#### Aim of the task
Nothing outside the range is wanted. Repeat exactly the lines below from the one with "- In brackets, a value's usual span" through the one with "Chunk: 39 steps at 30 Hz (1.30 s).".

#### Input data
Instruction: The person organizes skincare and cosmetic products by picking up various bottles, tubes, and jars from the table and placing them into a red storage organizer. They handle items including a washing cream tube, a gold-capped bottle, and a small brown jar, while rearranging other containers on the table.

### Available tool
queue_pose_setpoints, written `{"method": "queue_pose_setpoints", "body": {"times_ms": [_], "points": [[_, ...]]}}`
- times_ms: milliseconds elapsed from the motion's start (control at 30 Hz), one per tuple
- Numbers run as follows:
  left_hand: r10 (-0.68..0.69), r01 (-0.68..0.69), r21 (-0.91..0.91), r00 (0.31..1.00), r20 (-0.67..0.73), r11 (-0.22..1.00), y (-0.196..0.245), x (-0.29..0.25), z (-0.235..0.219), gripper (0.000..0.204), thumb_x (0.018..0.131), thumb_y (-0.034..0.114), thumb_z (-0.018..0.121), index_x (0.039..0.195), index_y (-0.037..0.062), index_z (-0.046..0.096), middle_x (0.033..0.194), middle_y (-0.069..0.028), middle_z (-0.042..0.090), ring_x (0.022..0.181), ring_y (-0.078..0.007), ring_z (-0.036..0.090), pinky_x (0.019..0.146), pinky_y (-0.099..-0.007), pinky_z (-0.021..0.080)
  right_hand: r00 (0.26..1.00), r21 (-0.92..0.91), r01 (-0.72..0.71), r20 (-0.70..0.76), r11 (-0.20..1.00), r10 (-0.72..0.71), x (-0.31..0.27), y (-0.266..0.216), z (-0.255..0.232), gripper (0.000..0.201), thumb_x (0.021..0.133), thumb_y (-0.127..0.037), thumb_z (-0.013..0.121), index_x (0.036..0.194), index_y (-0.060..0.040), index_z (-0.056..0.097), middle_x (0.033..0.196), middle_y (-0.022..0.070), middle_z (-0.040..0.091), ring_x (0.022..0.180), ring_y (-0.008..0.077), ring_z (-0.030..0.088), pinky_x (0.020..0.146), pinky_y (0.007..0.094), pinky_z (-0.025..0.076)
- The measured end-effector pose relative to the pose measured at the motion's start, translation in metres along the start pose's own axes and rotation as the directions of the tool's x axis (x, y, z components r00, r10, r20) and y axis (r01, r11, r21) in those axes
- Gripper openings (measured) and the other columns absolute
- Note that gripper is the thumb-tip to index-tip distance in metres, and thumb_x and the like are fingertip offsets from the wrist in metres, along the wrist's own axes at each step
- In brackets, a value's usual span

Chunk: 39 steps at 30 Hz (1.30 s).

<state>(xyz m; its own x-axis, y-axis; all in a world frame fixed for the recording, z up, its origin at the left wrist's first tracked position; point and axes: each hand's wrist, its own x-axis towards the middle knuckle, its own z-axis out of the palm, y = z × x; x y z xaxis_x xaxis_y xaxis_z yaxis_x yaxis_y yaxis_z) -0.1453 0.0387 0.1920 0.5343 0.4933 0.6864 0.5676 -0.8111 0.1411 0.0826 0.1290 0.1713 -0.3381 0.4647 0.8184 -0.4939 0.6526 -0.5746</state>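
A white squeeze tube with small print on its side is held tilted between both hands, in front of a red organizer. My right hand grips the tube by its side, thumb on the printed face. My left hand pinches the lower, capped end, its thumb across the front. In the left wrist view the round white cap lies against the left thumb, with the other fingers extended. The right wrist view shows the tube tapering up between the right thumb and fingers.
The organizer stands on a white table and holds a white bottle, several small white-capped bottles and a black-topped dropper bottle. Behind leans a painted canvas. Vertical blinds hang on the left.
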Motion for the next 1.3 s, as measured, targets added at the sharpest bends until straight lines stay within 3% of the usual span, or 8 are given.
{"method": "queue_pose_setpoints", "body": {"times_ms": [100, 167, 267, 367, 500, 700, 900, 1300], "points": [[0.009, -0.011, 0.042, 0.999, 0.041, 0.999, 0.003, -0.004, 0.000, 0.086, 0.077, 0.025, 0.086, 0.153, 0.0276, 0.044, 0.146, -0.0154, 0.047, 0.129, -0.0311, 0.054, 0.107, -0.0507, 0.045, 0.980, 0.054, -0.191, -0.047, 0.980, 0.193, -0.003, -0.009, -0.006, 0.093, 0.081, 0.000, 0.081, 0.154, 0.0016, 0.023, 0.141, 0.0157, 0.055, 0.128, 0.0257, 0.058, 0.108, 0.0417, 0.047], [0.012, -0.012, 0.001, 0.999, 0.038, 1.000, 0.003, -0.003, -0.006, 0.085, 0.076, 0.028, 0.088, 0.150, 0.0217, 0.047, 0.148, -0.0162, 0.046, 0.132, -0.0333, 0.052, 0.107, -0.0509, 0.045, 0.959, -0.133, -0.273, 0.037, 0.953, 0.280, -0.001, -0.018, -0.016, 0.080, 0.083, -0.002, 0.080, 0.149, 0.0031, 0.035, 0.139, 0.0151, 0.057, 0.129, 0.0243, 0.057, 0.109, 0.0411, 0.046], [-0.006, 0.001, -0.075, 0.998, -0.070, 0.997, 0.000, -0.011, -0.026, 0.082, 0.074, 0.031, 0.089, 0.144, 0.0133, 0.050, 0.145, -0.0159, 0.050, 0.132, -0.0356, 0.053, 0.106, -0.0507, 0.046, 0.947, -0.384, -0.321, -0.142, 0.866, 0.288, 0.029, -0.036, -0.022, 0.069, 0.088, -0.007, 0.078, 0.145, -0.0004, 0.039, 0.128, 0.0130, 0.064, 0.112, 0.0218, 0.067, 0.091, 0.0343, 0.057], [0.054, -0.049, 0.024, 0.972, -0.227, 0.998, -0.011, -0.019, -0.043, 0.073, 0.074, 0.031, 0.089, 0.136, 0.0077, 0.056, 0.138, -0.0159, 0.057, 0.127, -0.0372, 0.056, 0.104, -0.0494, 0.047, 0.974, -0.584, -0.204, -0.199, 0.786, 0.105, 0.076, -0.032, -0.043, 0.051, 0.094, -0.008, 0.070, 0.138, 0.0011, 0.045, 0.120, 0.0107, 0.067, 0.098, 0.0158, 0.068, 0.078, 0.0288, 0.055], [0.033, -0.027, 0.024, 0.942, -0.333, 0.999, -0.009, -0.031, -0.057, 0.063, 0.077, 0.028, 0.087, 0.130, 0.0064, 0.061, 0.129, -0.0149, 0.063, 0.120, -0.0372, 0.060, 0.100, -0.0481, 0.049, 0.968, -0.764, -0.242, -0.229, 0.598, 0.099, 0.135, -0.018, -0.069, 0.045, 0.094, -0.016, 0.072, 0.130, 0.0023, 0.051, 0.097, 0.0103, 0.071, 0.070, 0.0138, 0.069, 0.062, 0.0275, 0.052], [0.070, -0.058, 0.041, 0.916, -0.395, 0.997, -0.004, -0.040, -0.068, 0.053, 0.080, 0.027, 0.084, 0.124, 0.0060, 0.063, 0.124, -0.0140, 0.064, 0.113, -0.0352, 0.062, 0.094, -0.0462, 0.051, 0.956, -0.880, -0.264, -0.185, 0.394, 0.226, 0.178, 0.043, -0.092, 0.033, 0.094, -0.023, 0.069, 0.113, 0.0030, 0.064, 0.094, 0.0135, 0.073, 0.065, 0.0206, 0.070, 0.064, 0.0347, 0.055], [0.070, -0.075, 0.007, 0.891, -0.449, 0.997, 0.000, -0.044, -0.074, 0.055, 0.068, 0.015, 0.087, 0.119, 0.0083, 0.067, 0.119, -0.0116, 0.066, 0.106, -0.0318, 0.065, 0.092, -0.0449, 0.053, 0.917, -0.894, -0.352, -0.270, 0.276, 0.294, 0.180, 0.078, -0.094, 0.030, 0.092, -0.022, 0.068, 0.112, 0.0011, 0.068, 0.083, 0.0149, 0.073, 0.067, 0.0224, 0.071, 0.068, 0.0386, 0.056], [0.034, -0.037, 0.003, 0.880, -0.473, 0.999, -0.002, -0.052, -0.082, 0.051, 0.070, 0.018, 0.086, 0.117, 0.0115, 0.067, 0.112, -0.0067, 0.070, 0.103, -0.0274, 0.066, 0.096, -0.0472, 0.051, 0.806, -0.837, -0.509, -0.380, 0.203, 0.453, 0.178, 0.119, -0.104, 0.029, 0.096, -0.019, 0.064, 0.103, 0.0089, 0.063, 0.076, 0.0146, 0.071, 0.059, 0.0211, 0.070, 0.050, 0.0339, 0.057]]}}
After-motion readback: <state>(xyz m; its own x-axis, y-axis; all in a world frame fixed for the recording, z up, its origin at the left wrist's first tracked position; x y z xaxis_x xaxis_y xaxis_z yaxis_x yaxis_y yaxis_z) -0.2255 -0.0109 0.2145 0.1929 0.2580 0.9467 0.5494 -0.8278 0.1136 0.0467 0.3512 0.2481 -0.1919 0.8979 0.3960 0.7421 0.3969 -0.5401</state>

#### Completed exercise
- In brackets, a value's usual span

Chunk: 39 steps at 30 Hz (1.30 s).

The complete answer has now been given.